About this task -> Write the data below out again, with each line matching the original.

Stored data ->
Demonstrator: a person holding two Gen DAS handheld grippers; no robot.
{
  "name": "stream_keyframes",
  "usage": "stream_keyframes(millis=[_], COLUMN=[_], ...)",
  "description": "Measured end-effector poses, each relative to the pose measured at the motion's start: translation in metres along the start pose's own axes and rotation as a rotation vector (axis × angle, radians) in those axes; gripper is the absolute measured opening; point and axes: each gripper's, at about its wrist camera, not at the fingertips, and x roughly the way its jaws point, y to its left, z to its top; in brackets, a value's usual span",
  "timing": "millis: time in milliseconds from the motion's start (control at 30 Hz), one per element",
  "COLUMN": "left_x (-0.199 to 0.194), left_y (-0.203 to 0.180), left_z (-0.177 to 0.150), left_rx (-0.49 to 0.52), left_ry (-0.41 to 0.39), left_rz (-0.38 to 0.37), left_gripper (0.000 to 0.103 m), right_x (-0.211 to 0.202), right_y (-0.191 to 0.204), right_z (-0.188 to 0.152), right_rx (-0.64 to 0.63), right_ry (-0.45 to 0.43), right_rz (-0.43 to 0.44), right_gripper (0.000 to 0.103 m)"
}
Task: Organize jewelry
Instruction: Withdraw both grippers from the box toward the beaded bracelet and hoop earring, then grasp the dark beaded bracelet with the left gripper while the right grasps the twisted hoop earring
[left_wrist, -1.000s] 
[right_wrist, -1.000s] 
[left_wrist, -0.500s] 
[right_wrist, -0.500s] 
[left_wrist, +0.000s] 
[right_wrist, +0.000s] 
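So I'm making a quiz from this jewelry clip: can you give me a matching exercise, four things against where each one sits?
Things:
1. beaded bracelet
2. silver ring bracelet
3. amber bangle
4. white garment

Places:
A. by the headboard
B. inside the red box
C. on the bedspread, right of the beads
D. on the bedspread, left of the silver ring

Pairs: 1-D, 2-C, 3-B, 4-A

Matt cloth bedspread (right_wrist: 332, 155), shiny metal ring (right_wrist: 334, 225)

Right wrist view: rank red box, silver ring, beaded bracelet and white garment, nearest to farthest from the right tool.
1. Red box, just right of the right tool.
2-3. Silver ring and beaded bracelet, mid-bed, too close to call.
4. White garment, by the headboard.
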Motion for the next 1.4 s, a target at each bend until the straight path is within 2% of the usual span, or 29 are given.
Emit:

Solution to this exercise ->
Demonstrator: a person holding two Gen DAS handheld grippers; no robot.
{
  "name": "stream_keyframes",
  "usage": "stream_keyframes(millis=[_], COLUMN=[_], ...)",
  "description": "Measured end-effector poses, each relative to the pose measured at the motion's start: translation in metres along the start pose's own axes and rotation as a rotation vector (axis × angle, radians) in those axes; gripper is the absolute measured opening; point and axes: each gripper's, at about its wrist camera, not at the fingertips, and x roughly the way its jaws point, y to its left, z to its top; in brackets, a value's usual span",
  "timing": "millis: time in milliseconds from the motion's start (control at 30 Hz), one per element",
  "COLUMN": "left_x (-0.199 to 0.194), left_y (-0.203 to 0.180), left_z (-0.177 to 0.150), left_rx (-0.49 to 0.52), left_ry (-0.41 to 0.39), left_rz (-0.38 to 0.37), left_gripper (0.000 to 0.103 m), right_x (-0.211 to 0.202), right_y (-0.191 to 0.204), right_z (-0.188 to 0.152), right_rx (-0.64 to 0.63), right_ry (-0.45 to 0.43), right_rz (-0.43 to 0.44), right_gripper (0.000 to 0.103 m)"
}
Task: Organize jewelry
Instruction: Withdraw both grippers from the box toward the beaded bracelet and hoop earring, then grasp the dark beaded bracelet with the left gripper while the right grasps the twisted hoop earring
[left_wrist, -1.000s] 
[right_wrist, -1.000s] 
[left_wrist, -0.500s] 
[right_wrist, -0.500s] 
[left_wrist, +0.000s] 
[right_wrist, +0.000s] 
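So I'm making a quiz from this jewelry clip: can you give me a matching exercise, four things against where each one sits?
Things:
1. beaded bracelet
2. silver ring bracelet
3. amber bangle
4. white garment

Places:
A. by the headboard
B. inside the red box
C. on the bedspread, right of the beads
D. on the bedspread, left of the silver ring

Pairs: 1-D, 2-C, 3-B, 4-A

Matt cloth bedspread (right_wrist: 332, 155), shiny metal ring (right_wrist: 334, 225)

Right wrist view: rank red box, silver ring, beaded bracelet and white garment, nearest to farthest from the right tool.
1. Red box, just right of the right tool.
2-3. Silver ring and beaded bracelet, mid-bed, too close to call.
4. White garment, by the headboard.
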Motion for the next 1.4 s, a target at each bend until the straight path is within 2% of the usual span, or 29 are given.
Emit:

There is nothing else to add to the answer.